Many people drain the liquids from their boat when they winterize and dry dock it, but that’s generally not recommended. Instead, fill the gas tank to around the 3/4 full mark. That leaves some room for pressure and temperature changes, without leaving the tank sit empty. Fuel stabilizer added to the gas tank will help keep the gasoline fresh over the winter, so it won’t give you trouble when you restart your boat after spring has thawed everything out. Without the stabilizer, gasoline can deteriorate and degrade over time. It won’t work as well, and can also be hard on your boat’s engine.
If you have a 4-cycle motor (as opposed to a 2-cycle), you’ll need to take care of your oil for winter, too. By changing the filter and replacing the oil in your boat with fresh oil, you’ll be on your way to protecting your engine from damage. Make sure to flush your engine at the same time, to get rid of any standing water that could cause corrosion problems, and spray fogging oil into the spark plug holes and the carburetor. Then replace the spark plugs, but leave the wires disconnected. Before you restart your boat in the spring, make sure you hook the wires back up. Otherwise, you could be risking engine damage.
Charge up your battery before storing it, and if it has been having trouble holding a charge, it may need to be replaced instead. While you’re winterizing your boat, go over everything on and in it carefully and look for anything that needs service, repair, or replacement.

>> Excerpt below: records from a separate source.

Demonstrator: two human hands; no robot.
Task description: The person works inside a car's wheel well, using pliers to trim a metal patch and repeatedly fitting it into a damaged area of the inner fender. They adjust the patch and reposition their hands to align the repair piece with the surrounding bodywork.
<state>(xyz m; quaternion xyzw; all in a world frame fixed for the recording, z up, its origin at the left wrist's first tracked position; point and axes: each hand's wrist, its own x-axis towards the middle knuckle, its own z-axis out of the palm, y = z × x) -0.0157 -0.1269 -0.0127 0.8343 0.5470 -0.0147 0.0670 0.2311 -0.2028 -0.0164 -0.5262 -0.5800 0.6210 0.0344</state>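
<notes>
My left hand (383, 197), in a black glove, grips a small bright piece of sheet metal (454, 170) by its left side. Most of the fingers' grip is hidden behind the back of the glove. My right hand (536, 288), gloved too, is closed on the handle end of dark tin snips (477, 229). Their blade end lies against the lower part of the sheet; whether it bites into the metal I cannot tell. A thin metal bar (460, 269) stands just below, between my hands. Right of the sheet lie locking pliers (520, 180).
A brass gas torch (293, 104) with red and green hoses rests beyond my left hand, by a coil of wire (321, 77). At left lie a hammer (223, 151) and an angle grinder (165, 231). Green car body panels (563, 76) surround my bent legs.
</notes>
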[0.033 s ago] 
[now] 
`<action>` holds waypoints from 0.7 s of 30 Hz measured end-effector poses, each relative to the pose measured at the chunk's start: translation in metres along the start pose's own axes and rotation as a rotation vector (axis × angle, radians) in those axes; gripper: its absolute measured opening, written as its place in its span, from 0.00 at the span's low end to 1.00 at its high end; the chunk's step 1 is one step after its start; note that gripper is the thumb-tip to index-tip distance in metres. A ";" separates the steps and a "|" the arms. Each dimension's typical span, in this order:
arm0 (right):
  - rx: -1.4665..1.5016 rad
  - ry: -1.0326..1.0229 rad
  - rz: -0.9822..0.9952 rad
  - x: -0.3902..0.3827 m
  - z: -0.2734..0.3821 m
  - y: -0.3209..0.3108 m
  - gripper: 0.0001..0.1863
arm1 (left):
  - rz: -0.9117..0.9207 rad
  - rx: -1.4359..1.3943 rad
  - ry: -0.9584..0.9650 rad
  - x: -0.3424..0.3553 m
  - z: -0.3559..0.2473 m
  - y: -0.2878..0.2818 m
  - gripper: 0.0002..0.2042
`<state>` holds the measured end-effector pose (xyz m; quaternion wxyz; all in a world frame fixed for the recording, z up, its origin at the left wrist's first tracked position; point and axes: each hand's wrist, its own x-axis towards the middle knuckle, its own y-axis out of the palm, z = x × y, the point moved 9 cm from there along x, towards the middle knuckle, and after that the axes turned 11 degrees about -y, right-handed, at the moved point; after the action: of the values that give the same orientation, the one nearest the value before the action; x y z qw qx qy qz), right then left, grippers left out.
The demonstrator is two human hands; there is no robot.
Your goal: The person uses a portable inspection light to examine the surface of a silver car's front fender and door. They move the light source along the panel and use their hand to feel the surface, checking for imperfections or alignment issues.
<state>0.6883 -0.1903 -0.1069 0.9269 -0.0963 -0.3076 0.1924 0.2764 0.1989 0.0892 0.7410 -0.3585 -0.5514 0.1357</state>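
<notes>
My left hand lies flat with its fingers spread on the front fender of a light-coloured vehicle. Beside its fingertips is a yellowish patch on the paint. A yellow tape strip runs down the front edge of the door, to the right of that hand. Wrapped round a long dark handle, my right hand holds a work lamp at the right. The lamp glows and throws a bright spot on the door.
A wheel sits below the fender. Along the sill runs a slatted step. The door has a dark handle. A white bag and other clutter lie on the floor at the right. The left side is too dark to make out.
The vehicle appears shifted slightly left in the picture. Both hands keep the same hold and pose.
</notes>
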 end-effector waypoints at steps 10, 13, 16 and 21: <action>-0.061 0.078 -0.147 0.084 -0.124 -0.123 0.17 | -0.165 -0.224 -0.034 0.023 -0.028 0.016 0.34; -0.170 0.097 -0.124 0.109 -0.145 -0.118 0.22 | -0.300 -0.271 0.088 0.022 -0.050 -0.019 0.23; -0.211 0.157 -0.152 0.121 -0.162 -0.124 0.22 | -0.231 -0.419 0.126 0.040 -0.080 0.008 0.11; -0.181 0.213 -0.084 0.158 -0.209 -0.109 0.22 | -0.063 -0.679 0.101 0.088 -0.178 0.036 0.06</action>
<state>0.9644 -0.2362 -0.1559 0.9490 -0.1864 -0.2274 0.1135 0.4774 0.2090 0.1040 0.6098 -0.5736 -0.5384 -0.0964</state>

The winter months are a great time to take care of all the little things that need to be done, and that you might have been putting off when you were using your boat during warmer weather.
By taking care of those issues when it’s cold outside and your boat is in storage, you’ll be ready for next spring and all the boating adventures it has to offer. Some of the things to check during the winterization process include flares, fire extinguishers, life jackets, lines, your first aid kit, and any food or water you typically keep on board. Also take a look at the propeller and make sure it doesn’t have nicks and other damage. If your boat has any damage to the hull or needs to be re-painted, the winter months can also be a great time to take care of those things.